[Start of Attachment]

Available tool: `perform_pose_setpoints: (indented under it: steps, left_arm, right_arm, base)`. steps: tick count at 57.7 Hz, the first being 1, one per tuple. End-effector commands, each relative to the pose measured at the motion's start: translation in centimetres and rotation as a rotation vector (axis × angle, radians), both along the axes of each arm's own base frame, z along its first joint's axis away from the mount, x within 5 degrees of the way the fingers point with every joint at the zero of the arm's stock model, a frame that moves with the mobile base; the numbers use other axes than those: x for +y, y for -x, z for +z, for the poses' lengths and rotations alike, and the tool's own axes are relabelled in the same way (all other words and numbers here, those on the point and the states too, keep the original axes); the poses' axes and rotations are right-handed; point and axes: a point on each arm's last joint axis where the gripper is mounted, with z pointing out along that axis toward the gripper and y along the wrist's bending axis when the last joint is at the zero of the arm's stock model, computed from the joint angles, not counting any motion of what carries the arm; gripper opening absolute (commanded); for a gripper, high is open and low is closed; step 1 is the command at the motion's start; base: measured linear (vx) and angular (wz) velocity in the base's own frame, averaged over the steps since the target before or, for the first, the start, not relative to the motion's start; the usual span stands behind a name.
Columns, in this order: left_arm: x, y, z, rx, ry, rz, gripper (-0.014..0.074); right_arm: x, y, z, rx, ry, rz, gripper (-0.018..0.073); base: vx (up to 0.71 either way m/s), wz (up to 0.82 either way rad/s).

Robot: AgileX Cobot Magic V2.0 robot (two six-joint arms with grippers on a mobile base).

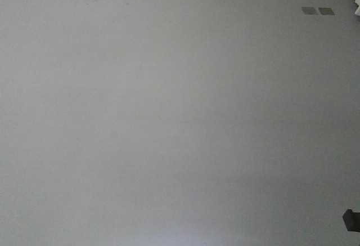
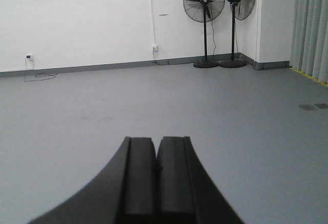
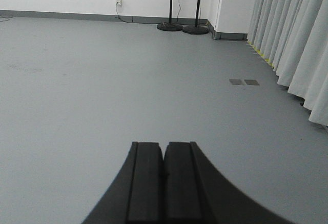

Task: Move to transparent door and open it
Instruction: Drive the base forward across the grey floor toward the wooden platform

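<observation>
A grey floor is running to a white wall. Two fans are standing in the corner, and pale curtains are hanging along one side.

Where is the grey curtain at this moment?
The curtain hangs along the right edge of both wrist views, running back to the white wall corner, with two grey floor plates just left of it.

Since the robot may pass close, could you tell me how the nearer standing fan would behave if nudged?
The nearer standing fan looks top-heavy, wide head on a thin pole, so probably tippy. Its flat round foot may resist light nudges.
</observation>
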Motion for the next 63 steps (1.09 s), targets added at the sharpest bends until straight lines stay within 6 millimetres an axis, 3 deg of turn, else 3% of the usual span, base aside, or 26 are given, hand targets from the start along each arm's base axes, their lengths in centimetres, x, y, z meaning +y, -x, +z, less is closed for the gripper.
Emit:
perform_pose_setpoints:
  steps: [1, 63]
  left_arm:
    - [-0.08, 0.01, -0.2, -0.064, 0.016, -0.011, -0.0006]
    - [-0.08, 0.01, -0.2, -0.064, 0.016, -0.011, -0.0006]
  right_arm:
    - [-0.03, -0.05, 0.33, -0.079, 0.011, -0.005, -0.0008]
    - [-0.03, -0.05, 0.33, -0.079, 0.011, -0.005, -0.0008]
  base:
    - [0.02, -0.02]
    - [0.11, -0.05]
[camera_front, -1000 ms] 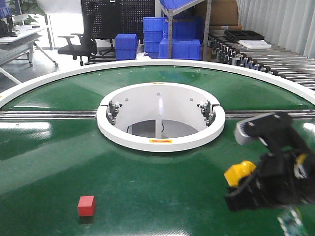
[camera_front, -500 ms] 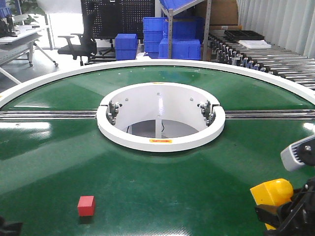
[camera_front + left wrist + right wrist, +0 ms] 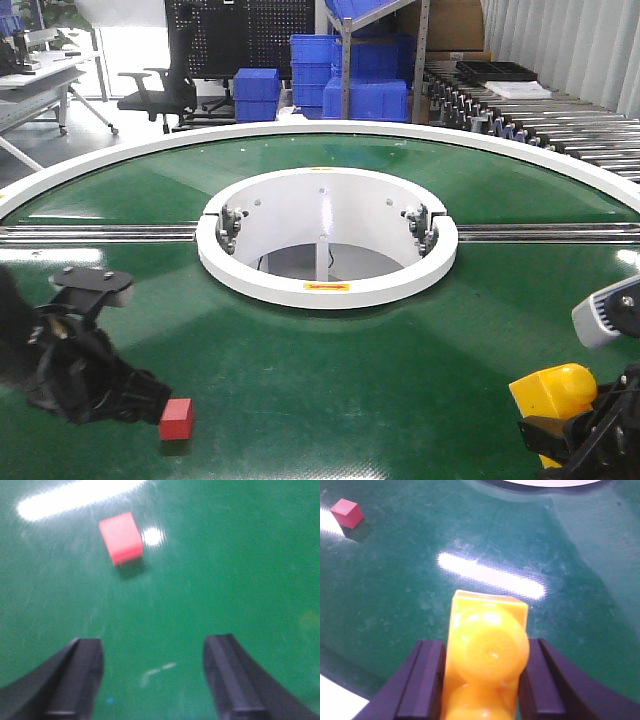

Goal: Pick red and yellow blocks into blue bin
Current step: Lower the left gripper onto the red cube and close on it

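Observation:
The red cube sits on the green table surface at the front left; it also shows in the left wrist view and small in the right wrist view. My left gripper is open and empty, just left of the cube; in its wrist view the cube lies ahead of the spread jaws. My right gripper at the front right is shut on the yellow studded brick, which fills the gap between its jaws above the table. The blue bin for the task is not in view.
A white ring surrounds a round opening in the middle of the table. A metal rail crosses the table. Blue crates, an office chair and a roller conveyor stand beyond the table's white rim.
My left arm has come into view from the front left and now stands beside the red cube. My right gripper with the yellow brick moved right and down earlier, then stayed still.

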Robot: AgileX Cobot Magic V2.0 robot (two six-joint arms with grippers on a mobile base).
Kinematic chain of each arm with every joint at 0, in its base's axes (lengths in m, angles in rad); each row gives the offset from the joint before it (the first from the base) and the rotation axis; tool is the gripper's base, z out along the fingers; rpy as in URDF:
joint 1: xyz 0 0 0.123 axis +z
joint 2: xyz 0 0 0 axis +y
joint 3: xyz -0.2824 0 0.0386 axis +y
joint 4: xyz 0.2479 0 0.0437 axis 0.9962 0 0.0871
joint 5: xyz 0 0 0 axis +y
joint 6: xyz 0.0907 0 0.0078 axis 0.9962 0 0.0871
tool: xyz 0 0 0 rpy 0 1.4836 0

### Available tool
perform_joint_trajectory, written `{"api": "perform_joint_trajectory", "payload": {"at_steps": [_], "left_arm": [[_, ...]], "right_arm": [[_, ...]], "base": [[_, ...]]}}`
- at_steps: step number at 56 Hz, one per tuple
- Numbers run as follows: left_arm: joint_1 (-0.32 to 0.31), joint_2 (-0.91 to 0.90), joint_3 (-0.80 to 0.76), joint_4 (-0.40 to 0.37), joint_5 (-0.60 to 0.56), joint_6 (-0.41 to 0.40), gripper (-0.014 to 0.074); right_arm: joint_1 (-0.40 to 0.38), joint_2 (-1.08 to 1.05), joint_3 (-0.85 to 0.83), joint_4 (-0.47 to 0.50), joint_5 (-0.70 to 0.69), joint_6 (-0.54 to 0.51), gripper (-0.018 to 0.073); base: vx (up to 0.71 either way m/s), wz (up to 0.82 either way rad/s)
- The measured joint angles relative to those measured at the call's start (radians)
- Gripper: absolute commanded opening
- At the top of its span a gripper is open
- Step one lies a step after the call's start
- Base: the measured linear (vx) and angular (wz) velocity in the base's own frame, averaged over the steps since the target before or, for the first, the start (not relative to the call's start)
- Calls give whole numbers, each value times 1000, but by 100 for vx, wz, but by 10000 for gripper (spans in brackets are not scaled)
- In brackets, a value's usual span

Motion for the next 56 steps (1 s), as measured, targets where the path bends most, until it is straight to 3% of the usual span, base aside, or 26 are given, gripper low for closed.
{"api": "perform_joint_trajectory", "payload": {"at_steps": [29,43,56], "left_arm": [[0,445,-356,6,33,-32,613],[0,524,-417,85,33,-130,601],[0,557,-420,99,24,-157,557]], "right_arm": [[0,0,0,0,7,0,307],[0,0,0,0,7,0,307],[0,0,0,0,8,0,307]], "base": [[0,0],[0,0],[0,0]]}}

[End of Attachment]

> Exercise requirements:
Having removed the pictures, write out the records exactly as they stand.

> Solution for this task:
Available tool: `perform_pose_setpoints: (indented under it: steps, left_arm, right_arm, base)`. steps: tick count at 57.7 Hz, the first being 1, one per tuple. End-effector commands, each relative to the pose measured at the motion's start: translation in centimetres and rotation as a rotation vector (axis × angle, radians), both along the axes of each arm's own base frame, z along its first joint's axis away from the mount, x within 5 degrees of the way the fingers point with every joint at the zero of the arm's stock model, a frame that moves with the mobile base; the numbers use other axes than those: x for +y, y for -x, z for +z, for the poses' lengths and rotations alike, and the tool's own axes are relabelled in the same way (all other words and numbers here, those on the point and the states too, keep the original axes); the poses' axes and rotations are right-handed; point and axes: a point on each arm's last joint axis where the gripper is mounted, with z pointing out along that axis toward the gripper and y along the wrist's bending axis when the last joint is at the zero of the arm's stock model, computed from the joint angles, not counting any motion of what carries the arm; gripper opening absolute (commanded); for a gripper, high is open and low is closed; step 1 is the command at the motion's start; base: measured linear (vx) and angular (wz) velocity in the base's own frame, averaged over the steps since the target before or, for the first, the start, not relative to the motion's start; the usual span stands behind a name.
Columns, in this order: left_arm: x, y, z, rx, ry, rz, gripper (-0.014..0.074); right_arm: x, y, z, rx, ry, rz, gripper (-0.018..0.073); base: vx (up to 0.71 either way m/s), wz (up to 0.82 either way rad/s).

Robot: AgileX Cobot Magic V2.0 robot (two six-joint arms with grippers on a mobile base).


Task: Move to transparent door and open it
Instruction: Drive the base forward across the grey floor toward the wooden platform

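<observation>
A grey floor is running to a white wall. Two fans are standing in the corner, and pale curtains are hanging along one side.

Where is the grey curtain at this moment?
The curtain hangs along the right edge of both wrist views, running back to the white wall corner, with two grey floor plates just left of it.

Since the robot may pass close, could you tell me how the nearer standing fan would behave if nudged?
The nearer standing fan looks top-heavy, wide head on a thin pole, so probably tippy. Its flat round foot may resist light nudges.
</observation>
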Motion for the next 63 steps (1.09 s), targets added at the sharpest bends until straight lines stay within 6 millimetres an axis, 3 deg of turn, else 3% of the usual span, base aside, or 26 are given, hand targets from the start along each arm's base axes, their lengths in centimetres, x, y, z meaning +y, -x, +z, less is closed for the gripper.
Emit:
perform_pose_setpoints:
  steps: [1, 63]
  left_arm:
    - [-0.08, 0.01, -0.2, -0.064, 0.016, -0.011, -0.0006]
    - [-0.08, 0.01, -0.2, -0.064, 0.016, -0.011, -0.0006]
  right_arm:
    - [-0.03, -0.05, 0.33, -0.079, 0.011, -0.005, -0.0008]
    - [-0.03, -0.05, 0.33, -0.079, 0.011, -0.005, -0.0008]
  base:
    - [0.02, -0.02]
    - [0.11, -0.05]
[camera_front, -1000 ms] 
[camera_front, -500 ms] 
[camera_front + left wrist + right wrist, +0 ms] 

Goal: Pick red and yellow blocks into blue bin
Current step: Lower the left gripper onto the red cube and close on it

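Observation:
The red cube sits on the green table surface at the front left; it also shows in the left wrist view and small in the right wrist view. My left gripper is open and empty, just left of the cube; in its wrist view the cube lies ahead of the spread jaws. My right gripper at the front right is shut on the yellow studded brick, which fills the gap between its jaws above the table. The blue bin for the task is not in view.
A white ring surrounds a round opening in the middle of the table. A metal rail crosses the table. Blue crates, an office chair and a roller conveyor stand beyond the table's white rim.
My left arm has come into view from the front left and now stands beside the red cube. My right gripper with the yellow brick moved right and down earlier, then stayed still.
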
Robot: AgileX Cobot Magic V2.0 robot (two six-joint arms with grippers on a mobile base).
Kinematic chain of each arm with every joint at 0, in its base's axes (lengths in m, angles in rad); each row gives the offset from the joint before it (the first from the base) and the rotation axis; tool is the gripper's base, z out along the fingers; rpy as in URDF:
joint 1: xyz 0 0 0.123 axis +z
joint 2: xyz 0 0 0 axis +y
joint 3: xyz -0.2824 0 0.0386 axis +y
joint 4: xyz 0.2479 0 0.0437 axis 0.9962 0 0.0871
joint 5: xyz 0 0 0 axis +y
joint 6: xyz 0.0907 0 0.0078 axis 0.9962 0 0.0871
tool: xyz 0 0 0 rpy 0 1.4836 0

### Available tool
perform_joint_trajectory, written `{"api": "perform_joint_trajectory", "payload": {"at_steps": [_], "left_arm": [[_, ...]], "right_arm": [[_, ...]], "base": [[_, ...]]}}`
- at_steps: step number at 56 Hz, one per tuple
- Numbers run as follows: left_arm: joint_1 (-0.32 to 0.31), joint_2 (-0.91 to 0.90), joint_3 (-0.80 to 0.76), joint_4 (-0.40 to 0.37), joint_5 (-0.60 to 0.56), joint_6 (-0.41 to 0.40), gripper (-0.014 to 0.074); right_arm: joint_1 (-0.40 to 0.38), joint_2 (-1.08 to 1.05), joint_3 (-0.85 to 0.83), joint_4 (-0.47 to 0.50), joint_5 (-0.70 to 0.69), joint_6 (-0.54 to 0.51), gripper (-0.018 to 0.073); base: vx (up to 0.71 either way m/s), wz (up to 0.82 either way rad/s)
- The measured joint angles relative to those measured at the call's start (radians)
- Gripper: absolute commanded opening
- At the top of its span a gripper is open
- Step one lies a step after the call's start
- Base: the measured linear (vx) and angular (wz) velocity in the base's own frame, averaged over the steps since the target before or, for the first, the start (not relative to the call's start)
- Calls give whole numbers, each value times 1000, but by 100 for vx, wz, but by 10000 for gripper (spans in brackets are not scaled)
- In brackets, a value's usual span

Motion for the next 56 steps (1 s), as measured, targets where the path bends most, until it is straight to 3% of the usual span, base aside, or 26 are given, gripper low for closed.
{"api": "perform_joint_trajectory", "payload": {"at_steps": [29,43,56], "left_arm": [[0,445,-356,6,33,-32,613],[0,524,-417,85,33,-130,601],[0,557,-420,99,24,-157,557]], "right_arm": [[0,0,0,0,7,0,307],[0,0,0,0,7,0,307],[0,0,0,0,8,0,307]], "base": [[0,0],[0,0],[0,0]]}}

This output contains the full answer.